Write out exactly, with no other output, the lines below from the one that contains "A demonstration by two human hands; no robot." through the end.

___ DATA EXTRACT

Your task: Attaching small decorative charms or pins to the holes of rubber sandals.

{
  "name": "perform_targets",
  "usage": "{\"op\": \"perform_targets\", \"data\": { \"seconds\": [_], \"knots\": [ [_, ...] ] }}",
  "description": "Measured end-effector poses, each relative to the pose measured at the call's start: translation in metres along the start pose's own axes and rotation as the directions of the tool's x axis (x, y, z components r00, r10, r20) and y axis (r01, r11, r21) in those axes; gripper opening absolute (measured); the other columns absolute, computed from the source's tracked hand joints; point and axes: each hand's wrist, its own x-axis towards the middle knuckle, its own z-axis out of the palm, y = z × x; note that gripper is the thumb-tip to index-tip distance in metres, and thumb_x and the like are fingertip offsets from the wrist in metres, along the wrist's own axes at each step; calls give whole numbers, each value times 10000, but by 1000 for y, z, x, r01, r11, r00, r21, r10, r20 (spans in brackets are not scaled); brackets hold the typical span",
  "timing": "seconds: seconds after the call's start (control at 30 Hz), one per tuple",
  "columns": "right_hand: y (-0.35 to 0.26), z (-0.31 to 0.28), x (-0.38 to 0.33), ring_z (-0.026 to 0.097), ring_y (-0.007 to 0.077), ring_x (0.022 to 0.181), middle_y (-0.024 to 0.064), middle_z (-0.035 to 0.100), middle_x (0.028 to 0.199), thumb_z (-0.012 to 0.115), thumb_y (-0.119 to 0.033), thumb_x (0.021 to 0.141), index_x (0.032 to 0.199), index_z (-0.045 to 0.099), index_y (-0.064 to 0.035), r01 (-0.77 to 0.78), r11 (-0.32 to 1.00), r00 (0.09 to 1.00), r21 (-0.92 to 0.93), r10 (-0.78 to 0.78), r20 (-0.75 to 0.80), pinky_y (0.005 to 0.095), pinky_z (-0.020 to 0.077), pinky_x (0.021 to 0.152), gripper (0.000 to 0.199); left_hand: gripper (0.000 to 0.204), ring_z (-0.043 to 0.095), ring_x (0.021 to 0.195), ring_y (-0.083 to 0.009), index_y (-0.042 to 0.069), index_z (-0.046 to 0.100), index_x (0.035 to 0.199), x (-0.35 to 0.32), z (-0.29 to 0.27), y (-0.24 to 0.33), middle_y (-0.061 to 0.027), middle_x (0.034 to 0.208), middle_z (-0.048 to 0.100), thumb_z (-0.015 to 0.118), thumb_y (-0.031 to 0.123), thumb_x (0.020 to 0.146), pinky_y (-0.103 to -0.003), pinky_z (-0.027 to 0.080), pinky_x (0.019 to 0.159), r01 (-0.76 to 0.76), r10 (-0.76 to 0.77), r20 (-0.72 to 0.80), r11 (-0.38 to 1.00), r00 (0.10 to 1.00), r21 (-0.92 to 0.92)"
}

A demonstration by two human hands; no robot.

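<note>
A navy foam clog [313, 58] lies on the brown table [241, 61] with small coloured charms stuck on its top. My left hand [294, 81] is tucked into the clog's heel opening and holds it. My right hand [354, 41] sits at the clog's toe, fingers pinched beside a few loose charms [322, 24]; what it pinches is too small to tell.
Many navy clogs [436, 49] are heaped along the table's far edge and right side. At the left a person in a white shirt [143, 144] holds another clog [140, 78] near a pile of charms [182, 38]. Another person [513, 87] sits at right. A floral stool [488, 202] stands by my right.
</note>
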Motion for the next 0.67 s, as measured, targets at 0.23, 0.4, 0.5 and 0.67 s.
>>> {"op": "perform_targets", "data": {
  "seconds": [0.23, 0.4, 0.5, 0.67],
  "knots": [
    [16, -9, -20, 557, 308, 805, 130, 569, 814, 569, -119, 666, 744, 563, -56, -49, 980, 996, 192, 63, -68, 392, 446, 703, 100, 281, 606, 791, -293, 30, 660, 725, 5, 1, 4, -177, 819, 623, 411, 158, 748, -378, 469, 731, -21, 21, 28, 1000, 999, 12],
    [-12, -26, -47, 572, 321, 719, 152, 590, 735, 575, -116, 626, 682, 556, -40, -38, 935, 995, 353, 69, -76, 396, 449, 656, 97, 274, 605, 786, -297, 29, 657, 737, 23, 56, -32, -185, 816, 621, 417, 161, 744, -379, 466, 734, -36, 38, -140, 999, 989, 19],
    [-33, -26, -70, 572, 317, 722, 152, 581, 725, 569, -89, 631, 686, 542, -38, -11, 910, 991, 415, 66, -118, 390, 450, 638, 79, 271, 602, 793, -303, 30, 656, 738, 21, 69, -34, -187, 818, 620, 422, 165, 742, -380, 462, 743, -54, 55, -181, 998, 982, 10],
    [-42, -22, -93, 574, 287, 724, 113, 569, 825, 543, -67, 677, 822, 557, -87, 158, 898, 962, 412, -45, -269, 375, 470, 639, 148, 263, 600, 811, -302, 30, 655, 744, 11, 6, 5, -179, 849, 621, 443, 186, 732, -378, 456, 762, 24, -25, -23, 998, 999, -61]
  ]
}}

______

▶ FINISHED EXERCISE:
A demonstration by two human hands; no robot.

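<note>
A navy foam clog [313, 58] lies on the brown table [241, 61] with small coloured charms stuck on its top. My left hand [294, 81] is tucked into the clog's heel opening and holds it. My right hand [354, 41] sits at the clog's toe, fingers pinched beside a few loose charms [322, 24]; what it pinches is too small to tell.
Many navy clogs [436, 49] are heaped along the table's far edge and right side. At the left a person in a white shirt [143, 144] holds another clog [140, 78] near a pile of charms [182, 38]. Another person [513, 87] sits at right. A floral stool [488, 202] stands by my right.
</note>
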Motion for the next 0.67 s, as measured, targets at 0.23, 0.4, 0.5 and 0.67 s.
>>> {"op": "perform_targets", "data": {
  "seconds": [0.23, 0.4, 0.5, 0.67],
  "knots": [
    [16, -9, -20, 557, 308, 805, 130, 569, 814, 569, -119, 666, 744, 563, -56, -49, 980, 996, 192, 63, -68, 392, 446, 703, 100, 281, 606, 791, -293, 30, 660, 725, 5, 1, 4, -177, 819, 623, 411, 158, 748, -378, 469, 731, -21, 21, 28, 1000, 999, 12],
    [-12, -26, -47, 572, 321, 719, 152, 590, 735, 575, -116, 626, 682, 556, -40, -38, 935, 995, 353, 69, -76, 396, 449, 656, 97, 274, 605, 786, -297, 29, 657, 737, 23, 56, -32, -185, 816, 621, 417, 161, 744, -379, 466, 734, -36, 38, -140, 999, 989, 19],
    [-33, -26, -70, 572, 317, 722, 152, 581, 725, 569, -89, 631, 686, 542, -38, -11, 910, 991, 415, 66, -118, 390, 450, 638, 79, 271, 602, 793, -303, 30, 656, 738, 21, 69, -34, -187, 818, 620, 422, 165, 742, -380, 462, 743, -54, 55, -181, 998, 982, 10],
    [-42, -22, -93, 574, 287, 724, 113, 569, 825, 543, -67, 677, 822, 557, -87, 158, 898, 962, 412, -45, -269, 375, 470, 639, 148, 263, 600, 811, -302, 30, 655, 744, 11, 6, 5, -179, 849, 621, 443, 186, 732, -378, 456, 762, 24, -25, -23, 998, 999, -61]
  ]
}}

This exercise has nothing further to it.